Pernyataan kompensasi menunjukkan realitas situasi yang dapat membantu pasien atau orang terdekat menerima realitas dan mulai menerima apa yang terjadi.
7
Identifikasi metode koping atau penanganan stuasi stress sebelumnya.
Perilaku masalalu yang berhasil dapat digunakan untuk membantu situasi saat ini.
8
Dorong keluarga atau orang terdekat mengunjungi dan mendiskusikan yang terjadi pada keluarga. Mengingatkan pasien kejadian masa lalu dan akan datang.
Mempertahankan kontak dengan realitas keluarga, membuat rasa kedekatan dan kesinambungan hidup.
9
Berikan sedative ringan sesuai indikasi.
Obat ansietas diperlukan untuk periode singkat sampai pasien lebih stabil secara psikis.

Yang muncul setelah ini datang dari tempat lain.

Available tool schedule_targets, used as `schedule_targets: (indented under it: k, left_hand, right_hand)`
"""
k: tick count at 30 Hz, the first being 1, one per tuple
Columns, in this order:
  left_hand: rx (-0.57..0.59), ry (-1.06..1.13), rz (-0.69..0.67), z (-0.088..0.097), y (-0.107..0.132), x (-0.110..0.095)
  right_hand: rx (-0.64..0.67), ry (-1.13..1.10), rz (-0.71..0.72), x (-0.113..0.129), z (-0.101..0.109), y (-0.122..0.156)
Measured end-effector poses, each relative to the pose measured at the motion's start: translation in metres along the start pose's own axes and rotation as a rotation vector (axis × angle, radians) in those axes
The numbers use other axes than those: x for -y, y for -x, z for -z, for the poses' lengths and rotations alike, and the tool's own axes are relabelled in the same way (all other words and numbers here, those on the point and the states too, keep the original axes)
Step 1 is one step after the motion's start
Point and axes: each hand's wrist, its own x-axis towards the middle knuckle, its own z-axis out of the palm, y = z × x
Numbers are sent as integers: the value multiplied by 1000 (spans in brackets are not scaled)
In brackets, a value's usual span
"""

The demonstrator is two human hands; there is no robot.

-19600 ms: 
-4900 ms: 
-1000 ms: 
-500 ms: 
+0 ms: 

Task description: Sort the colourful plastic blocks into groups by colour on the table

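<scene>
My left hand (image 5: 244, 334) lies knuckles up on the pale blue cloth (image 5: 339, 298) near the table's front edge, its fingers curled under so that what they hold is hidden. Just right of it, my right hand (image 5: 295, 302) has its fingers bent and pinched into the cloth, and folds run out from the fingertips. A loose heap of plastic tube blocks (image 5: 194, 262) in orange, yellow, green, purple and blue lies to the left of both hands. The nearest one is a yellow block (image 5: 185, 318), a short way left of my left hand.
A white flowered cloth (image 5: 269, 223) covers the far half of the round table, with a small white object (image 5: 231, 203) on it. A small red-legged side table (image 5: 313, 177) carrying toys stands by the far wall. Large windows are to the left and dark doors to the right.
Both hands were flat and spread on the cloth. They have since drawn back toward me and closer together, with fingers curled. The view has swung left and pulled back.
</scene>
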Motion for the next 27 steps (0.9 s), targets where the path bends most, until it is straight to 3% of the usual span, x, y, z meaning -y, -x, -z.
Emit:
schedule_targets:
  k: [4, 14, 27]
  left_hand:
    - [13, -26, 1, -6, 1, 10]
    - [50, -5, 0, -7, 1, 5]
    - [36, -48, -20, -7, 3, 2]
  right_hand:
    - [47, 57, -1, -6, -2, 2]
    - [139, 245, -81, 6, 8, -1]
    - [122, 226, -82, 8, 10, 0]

3.      Implementasi Keperawatan
Melakukan apa yang harus dilakukan pada saat itu sesuai dengan apa yang telah direncanakan. Dan mencatat setiap tidakan yang dilakukan pada pasien.

4.      Evaluasi
Mengevaluasi semua tindakan yang telah diberikan pada pasien. Jika dengan tindakan yang diberikan pasien mengalami perubahan menjadi lebih baik. Maka tindakan dapat dihentikan. Jika sebaliknya keadaan pasien menjadi lebih buruk, kemungkinan besar tindakan harus mengalami perubahan atau perbaikan.